»Fleißig vorbereitet« auf EU-Ratspräsidentschaft

Litauens Regierungschef hofft auf Bewältigung der Krise und erwartet mehr Demokratie in der Ukraine

  • Klaus Joachim Herrmann
  • Lesedauer: 3 Min.
Aufschluss über seine Sicht auf die EU-Ratspräsidentschaft Litauens ab 1. Juli 2013 gab dessen Ministerpräsident in einem 20-Minuten-Vortrag.

Mit dem Beifall des litauischen sozialdemokratischen Regierungschefs Algirdas Butkevičius für die Homo-Ehe kann der französische Sozialist François Hollande nicht rechnen. »Negativ!«, beschied der Spitzenmann aus Vilnius einen Frager am Mittwochabend bei seinem Auftritt in der Friedrich-Ebert-Stiftung. Mit dem konservativen deutschen EU-Kommissar Günther Oettinger dürfte es besser gehen. Denn auch Litauen als künftiger Ratspräsident hat einiges an der EU auszusetzen.
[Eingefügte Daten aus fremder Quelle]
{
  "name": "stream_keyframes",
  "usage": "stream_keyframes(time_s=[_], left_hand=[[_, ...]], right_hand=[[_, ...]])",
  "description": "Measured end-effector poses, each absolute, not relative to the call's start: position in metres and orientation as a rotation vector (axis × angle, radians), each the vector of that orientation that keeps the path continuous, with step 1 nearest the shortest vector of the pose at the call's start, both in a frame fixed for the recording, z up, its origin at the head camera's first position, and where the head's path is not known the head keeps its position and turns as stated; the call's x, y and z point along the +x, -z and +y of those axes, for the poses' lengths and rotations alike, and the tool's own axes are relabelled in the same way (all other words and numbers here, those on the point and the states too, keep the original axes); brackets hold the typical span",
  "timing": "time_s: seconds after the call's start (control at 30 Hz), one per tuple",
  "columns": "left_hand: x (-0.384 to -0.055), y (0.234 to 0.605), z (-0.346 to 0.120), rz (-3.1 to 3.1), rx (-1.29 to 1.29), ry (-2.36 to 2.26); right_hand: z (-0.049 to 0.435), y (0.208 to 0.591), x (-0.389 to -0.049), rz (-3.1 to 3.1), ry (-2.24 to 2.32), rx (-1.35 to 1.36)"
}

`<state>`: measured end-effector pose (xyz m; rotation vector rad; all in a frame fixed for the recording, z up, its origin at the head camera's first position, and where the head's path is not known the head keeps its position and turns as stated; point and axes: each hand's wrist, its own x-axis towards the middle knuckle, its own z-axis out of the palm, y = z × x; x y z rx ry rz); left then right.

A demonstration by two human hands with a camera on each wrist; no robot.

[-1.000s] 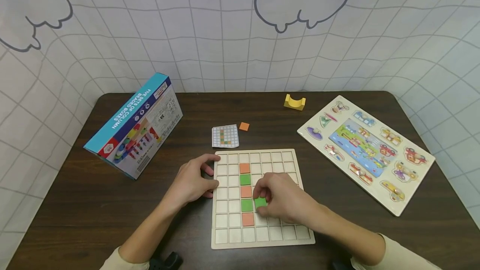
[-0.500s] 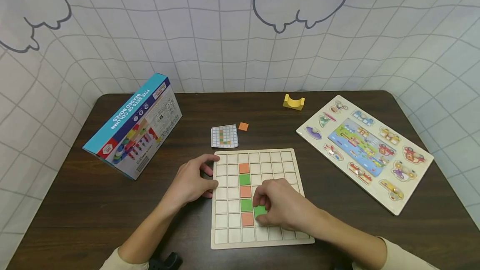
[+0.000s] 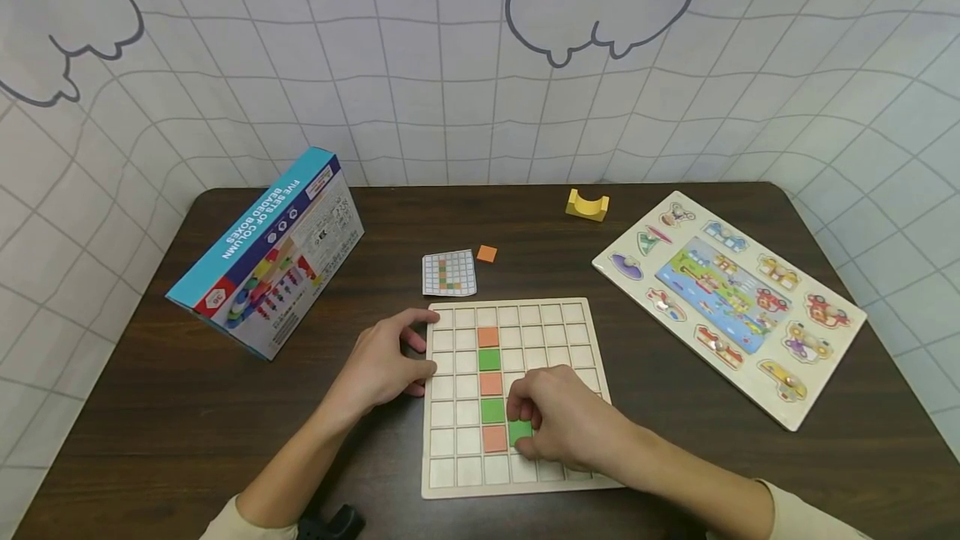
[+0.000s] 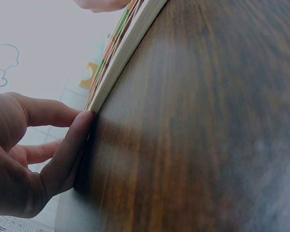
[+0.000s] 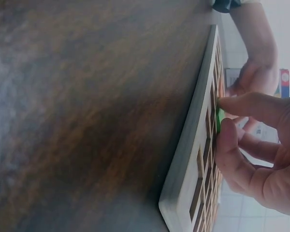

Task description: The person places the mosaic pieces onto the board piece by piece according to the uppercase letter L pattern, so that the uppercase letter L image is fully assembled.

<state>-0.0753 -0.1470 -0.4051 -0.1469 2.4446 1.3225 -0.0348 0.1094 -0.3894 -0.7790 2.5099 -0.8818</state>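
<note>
A square wooden grid board [image 3: 459, 477] lies flat before me. Down its third column run orange and green tiles in turn, from a top orange tile [image 3: 488, 337] to a bottom orange tile [image 3: 495, 439]. My right hand [image 3: 566, 419] pinches another green tile [image 3: 519, 430] between thumb and fingers, at the cell just right of that bottom orange one. In the right wrist view this green tile [image 5: 220, 118] is seen edge-on at the board's surface. My left hand [image 3: 386, 361] rests its thumb and fingertips against the board's left edge, near the upper corner.
Beyond the board lie a small pattern card [image 3: 449, 273] and a loose orange tile [image 3: 487, 253]. A blue-topped box [image 3: 281, 248] stands at the left. A yellow arch block [image 3: 587, 205] sits at the back, and a picture puzzle board [image 3: 795, 411] lies at the right.
My right hand has shifted slightly toward me with the green tile, from beside the lower green tile to beside the bottom orange one. The left hand has stayed put.
</note>
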Motion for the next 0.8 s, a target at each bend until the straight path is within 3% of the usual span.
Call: stream_keyframes(time_s=[0.8], left_hand=[[-0.0747, 0.4051, -0.1470, 2.438, -0.159, -1.330]], right_hand=[[0.1116, 0.3869, -0.0325, 2.494, 0.887, -0.822]])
Dabei gibt es offenbar für den litauischen Premier mehr Probleme als Lösungen. Die Bürger verstünden nicht, was die EU-Politik sei, sagt er in seinem Vortrag und bedauert »mangelnde Legitimität« und einen »Stillstand der Demokratie«. Das sei dem Scheitern des Verfassungsvertrages bei Volksabstimmungen in Frankreich und den Niederlanden geschuldet.

»Die Exekutive wird stärker, die Rolle des Parlaments nimmt immer mehr ab«, klagt er im gut gefüllten Saal der Stiftung. Er verweist auf »besorgniserregende Ansätze« des Nationalismus und der Homophobie, den Einfluss populistischer Parteien.

Das Jahr 2013 nennt der Premier entscheidend für die Bewältigung der Krise. Er betont die Notwendigkeit nachhaltigen Wachstums, der Konsolidierung der öffentlichen Finanzen, der Stärkung des »sozialen Modells EU«. Die Wirtschaft müsse angekurbelt und die Arbeitslosigkeit bekämpft werden, sagt er. »Wir müssen mehr für unsere Bürger tun.«

Die Formel des Politikers, der auch schon Finanzminister war, lautet: Jedes Land solle seine Finanzen genau planen und nach Prioritäten handeln, das Geld möglichst effektiv ausgeben und eine Kapitalrendite erzielen.

Der weitere Ausblick geht noch tiefer ins Ungefähre: »Ich hoffe, dass Europa verantwortungsvoll und solidarisch bleibt.« Sofort müsse gehandelt werden. Europa solle gestärkt aus der Krise hervorgehen. Butkevičius beschwört »soziale Werte«, die würden mehr denn je gebraucht. Es gelte das Vertrauen der Bürger in die EU zurückzugewinnen und das wirtschaftliche Potenzial besser zu nutzen.

»Wir haben uns sehr fleißig vorbereitet«, versichert der Premierminister. In die Ratspräsidentschaft Litauens fällt mit der Aufnahme Kroatiens sogar eine Erweiterung der Gemeinschaft auf 28 Mitgliedsstaaten. Freilich nennt der Premier die Erweiterung »umstritten« und hat eine »gewisse Erweiterungsmüdigkeit« beobachtet.

Die dürfte anhalten, auch wenn es im November in Vilnius zum Gipfel der Östlichen Partnerschaft kommt - ein Höhepunkt der Präsidentschaft des baltischen Staates. Die Annäherung von Osten her bleibt schwierig. Er hoffe auf das Assoziierungsabkommen mit der Ukraine, versichert der Litauer zwar. Doch der Rest ist Zweifel. Die Annäherung an europäische Werte sei ein langer Prozess. Gewartet werde noch auf »bestimmte Antworten« aus Kiew. Dass die Ukraine ihre Hausaufgaben machen müsse, meint die Freilassung der früheren Ministerpräsidentin Julia Timoschenko. Obwohl das an diesem Abend wohl aus präsidialer Rücksicht unausgesprochen bleibt.

Geopolitisch bedeutsam bleibt das Verhältnis zu Moskau. Butkevičius sorgt sich um einen Beitritt der Ukraine zur Zollunion mit Russland. »Das geht nicht in die europäische Richtung«, merkt er an. Dann klagt er noch über hohe russische Gaspreise und setzt vor allem auf einen europäischen Energieverbund. Russland spielt nicht nur für Litauen eine Rolle, steht aber offiziell »nicht auf dem Programm der Präsidentschaft«.